Required action
The required output is all lines below that contain the word "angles".

Material provided

• • • •

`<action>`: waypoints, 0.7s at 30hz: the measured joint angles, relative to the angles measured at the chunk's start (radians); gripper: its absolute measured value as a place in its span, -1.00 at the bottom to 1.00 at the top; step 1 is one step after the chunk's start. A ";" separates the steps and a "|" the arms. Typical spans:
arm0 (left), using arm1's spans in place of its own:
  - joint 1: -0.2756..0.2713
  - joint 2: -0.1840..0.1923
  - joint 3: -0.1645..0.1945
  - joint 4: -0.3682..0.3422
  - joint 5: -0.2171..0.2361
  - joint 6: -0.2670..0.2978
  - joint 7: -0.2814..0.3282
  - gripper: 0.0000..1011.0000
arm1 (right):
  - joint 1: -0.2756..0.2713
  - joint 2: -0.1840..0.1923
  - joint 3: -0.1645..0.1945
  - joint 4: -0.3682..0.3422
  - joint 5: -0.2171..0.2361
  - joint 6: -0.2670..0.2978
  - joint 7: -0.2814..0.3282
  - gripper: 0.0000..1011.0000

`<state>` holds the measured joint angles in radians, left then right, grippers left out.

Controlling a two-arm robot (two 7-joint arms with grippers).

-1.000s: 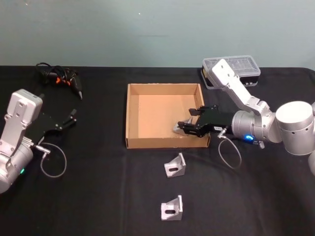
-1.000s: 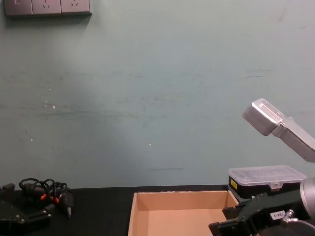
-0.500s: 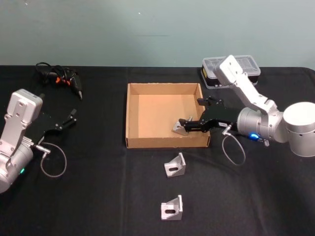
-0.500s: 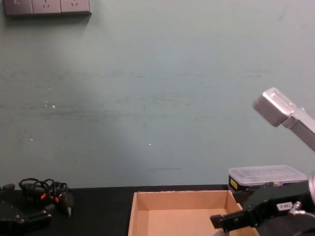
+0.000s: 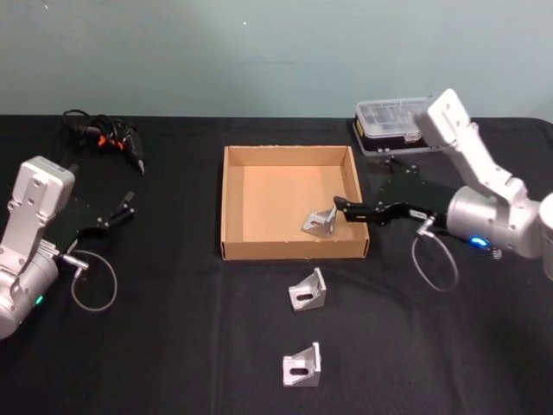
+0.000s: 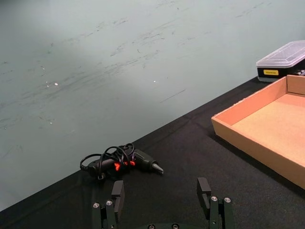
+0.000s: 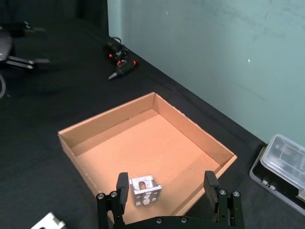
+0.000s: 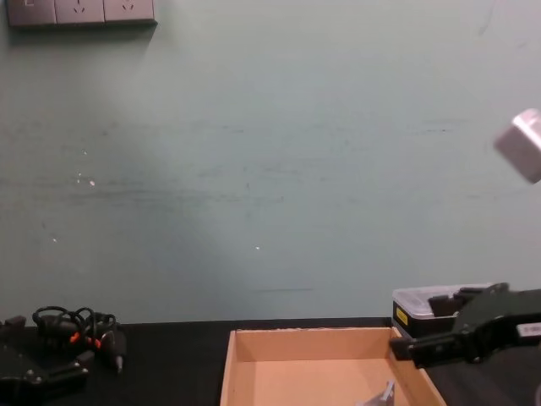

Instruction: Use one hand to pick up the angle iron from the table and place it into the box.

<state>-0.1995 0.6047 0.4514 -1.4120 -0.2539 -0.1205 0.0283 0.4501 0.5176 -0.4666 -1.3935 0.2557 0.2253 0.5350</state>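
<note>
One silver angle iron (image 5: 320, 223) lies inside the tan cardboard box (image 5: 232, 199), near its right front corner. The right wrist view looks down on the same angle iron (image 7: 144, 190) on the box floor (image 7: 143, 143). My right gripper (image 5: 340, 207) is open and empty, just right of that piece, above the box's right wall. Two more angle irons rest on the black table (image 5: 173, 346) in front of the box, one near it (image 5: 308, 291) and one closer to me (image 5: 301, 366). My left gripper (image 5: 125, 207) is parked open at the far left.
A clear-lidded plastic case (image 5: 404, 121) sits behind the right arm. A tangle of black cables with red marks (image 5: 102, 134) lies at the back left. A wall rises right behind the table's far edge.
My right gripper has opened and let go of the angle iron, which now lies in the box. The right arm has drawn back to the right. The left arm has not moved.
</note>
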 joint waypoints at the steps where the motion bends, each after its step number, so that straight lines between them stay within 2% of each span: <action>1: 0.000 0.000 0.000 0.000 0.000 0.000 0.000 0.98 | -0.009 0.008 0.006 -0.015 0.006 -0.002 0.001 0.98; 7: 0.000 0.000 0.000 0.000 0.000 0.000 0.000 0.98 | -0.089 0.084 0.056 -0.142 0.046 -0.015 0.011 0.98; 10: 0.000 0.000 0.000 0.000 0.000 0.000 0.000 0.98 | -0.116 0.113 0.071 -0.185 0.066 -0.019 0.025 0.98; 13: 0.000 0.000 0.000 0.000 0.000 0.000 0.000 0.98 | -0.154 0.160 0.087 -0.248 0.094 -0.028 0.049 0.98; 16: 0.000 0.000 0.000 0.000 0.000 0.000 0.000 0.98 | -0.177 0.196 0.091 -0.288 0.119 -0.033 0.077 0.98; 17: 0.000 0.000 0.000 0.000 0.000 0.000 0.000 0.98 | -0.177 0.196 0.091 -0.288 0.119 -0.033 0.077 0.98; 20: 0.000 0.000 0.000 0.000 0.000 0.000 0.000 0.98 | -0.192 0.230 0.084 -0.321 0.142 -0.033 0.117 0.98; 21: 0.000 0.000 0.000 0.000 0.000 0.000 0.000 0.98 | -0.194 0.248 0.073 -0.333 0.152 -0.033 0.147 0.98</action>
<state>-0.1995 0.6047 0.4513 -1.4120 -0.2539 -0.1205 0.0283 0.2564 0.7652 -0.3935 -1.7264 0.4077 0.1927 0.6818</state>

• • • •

Answer to the problem
`<action>`: waypoints, 0.7s at 30hz: the measured joint angles, relative to the angles measured at the chunk's start (radians); gripper: its absolute measured value as a place in its span, -1.00 at the bottom to 1.00 at the top; step 1 is one step after the chunk's start. A ";" separates the steps and a "|" the arms. Typical spans:
`<state>` holds the measured joint angles in radians, left then right, grippers left out.

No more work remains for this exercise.